Ce remake de Chère Martha ne trahit pas l’original, mais déçoit en bout de course par son caractère trop prévisible. Juste sympathique.
L’argument : Kate règne sur les cuisines du 22 Bleecker, un des restaurants les plus cotés de Manhattan. Inventive et exigeante, précise et rigoureuse, elle mène sa petite équipe à la baguette et accomplit chaque soir de nouveaux prodiges dans une ambiance studieuse et concentrée. Consciente de ses mérites, elle se veut irréprochable et ne s’autorise aucun relâchement. Fréquemment levée avant 5 heures, jamais couchée avant minuit, Kate mène une existence quasi monacale... Après la mort soudaine de sa soeur cadette, Kate recueille et prend en charge sa nièce, Zoe, 9 ans, en faisant de son mieux pour l’aider à surmonter l’épreuve. Mais la fibre maternelle lui fait cruellement défaut, et ses efforts les plus méritoires se heurtent à la résistance polie de la fillette, qui lui reproche d’en faire trop. De retour au restaurant après une semaine d’absence, Kate a la désagréable surprise de trouver en cuisine un nouveau sous-chef : Nick, blagueur et exubérant, braillant à pleins poumons des airs de Verdi et Puccini pour la plus grande joie du personnel...
Notre avis : En janvier 2004 débarquait sur les écrans français un petit drame romantique tout à fait charmant intitulé Chère Martha (2001) de Sandra Nettelbeck. Racontant l’ouverture à la vie d’une cuisinière au tempérament rigide et autoritaire, cette romance allemande a séduit un large public de par le monde et ceci malgré une mise en scène télévisuelle bien peu enthousiasmante. N’étant jamais les derniers à exploiter les idées des autres, voici que les producteurs hollywoodiens nous donnent leur version avec stars à la clé. On pouvait craindre l’excès de glucose dans cette adaptation américaine d’un mets européen équilibré. Pourtant, respectueux du film d’origine, le réalisateur Scott Hicks - révélé en 1996 par Shine - évite la caricature et caractérise avec un certain talent ses personnages.
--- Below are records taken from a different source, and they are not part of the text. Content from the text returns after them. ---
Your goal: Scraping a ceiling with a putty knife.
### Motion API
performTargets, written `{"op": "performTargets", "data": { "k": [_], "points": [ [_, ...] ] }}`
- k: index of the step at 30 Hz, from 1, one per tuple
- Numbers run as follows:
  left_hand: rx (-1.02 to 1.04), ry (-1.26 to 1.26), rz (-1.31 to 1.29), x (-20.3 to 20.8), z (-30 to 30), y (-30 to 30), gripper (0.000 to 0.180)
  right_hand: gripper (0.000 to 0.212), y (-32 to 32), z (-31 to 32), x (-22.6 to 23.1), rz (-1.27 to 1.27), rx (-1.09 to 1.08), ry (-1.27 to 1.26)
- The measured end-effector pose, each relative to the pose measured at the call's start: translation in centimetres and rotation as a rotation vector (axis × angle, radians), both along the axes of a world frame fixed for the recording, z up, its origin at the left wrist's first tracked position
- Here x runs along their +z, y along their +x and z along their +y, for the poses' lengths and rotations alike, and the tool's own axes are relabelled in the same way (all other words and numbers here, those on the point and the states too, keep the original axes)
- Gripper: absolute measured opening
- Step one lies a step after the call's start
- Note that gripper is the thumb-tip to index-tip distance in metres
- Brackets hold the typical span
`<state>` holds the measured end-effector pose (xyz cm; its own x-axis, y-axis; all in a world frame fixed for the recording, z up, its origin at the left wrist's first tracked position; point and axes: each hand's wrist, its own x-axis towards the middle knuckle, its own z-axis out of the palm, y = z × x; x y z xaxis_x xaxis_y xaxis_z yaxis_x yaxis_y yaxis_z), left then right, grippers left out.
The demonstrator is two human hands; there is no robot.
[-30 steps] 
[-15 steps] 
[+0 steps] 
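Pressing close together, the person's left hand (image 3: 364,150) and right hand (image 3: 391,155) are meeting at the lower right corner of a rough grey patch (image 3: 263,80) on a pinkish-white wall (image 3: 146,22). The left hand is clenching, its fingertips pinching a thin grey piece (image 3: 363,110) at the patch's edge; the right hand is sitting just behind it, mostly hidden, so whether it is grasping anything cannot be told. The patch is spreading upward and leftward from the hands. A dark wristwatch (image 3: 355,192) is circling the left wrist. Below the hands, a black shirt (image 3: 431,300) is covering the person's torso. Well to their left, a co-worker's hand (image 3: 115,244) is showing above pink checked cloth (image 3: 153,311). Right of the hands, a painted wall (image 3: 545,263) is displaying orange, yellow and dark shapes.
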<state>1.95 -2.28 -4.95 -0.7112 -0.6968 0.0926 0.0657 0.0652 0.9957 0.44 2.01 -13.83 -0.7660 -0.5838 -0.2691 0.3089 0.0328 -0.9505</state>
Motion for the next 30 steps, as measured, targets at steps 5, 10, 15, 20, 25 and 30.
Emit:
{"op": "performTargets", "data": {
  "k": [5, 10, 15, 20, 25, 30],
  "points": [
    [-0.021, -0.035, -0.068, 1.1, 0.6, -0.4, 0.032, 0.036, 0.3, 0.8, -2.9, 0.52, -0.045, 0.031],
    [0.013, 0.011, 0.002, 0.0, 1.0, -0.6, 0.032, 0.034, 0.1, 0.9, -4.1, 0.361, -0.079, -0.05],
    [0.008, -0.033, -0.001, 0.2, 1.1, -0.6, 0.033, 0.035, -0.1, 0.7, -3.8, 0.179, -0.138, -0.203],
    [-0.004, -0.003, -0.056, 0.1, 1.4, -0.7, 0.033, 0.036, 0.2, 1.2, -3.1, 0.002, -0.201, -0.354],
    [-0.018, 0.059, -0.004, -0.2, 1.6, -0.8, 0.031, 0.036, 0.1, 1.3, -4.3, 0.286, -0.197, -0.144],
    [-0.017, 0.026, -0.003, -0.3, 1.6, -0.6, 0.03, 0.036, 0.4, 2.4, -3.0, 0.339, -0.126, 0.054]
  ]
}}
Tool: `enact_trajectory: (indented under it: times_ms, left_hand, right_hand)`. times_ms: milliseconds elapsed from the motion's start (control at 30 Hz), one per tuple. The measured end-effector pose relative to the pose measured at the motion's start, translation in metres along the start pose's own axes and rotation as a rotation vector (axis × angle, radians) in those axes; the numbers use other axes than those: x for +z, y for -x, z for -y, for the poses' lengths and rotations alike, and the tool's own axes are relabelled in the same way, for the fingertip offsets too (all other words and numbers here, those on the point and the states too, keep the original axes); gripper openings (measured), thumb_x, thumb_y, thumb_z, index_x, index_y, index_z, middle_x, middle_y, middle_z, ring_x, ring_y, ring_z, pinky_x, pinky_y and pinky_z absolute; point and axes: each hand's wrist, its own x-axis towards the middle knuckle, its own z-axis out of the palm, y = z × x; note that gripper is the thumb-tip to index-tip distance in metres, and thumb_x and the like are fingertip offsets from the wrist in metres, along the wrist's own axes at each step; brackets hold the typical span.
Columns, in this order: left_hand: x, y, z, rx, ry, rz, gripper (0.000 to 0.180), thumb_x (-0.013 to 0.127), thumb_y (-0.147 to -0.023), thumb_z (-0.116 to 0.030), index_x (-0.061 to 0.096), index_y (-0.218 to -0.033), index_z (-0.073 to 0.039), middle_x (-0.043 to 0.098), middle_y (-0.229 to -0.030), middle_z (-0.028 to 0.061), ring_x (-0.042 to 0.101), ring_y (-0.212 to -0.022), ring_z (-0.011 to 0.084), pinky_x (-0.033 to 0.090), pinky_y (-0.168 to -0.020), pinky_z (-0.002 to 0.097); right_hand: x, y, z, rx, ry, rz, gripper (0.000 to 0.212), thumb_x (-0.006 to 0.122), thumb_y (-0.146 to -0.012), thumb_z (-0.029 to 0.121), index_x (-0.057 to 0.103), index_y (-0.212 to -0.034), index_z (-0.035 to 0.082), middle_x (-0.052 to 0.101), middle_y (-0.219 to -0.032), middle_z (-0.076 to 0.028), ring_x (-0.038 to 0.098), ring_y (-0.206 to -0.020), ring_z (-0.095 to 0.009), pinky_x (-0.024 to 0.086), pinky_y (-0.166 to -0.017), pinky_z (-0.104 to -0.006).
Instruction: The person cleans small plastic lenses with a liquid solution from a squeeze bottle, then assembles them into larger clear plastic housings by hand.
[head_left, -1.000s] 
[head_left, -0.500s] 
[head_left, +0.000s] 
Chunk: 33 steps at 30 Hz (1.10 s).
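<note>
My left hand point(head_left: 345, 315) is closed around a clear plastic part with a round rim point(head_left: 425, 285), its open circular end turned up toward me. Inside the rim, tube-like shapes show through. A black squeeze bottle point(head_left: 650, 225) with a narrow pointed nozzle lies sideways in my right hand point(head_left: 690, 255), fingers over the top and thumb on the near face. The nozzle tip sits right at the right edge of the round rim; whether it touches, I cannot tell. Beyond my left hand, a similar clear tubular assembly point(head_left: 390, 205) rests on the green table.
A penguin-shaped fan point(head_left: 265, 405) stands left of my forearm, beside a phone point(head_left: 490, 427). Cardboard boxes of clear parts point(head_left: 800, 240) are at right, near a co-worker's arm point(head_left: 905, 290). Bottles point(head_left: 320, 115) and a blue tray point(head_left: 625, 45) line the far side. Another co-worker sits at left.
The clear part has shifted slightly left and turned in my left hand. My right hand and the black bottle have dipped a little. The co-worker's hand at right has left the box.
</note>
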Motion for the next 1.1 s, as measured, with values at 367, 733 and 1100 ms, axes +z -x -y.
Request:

Débutant comme un vrai drame, Le goût de la vie bénéficie d’une réalisation correcte et d’une belle musique de Philip Glass, dont les notes mélancoliques donnent au métrage un ton intimiste assez grave. Catherine Zeta-Jones est étonnamment sobre dans ce rôle d’une femme qui s’ouvre progressivement aux autres et à l’amour tandis que le choix de la jeune Abigail Breslin - la révélation de Little miss sunshine - se révèle tout à fait pertinent : en un seul regard, la gamine exprime toute la détresse du monde et conquiert nos coeurs.
Malheureusement, arrivé aux trois quarts de la projection, cette jolie histoire commence à pâtiner et les scénaristes semblent incapables de donner plus de punch à un script désormais bien trop prévisible. Le charme s’évapore progressivement tandis que la fin se fait attendre avec une certaine impatience. Le champagne tant attendu se transforme dès lors en un simple mousseux un peu éventé et la traditionnelle recette prémachée de la comédie romantique tourne court. Impersonnelle photocopie d’une oeuvre à la charmante spontanéité, Le goût de la vie ressemble à un plat de maître, mais n’est rien d’autre qu’un mets réchauffé faisant illusion dans un premier temps avant de ne laisser aucune trace dans nos palais de fins gourmets.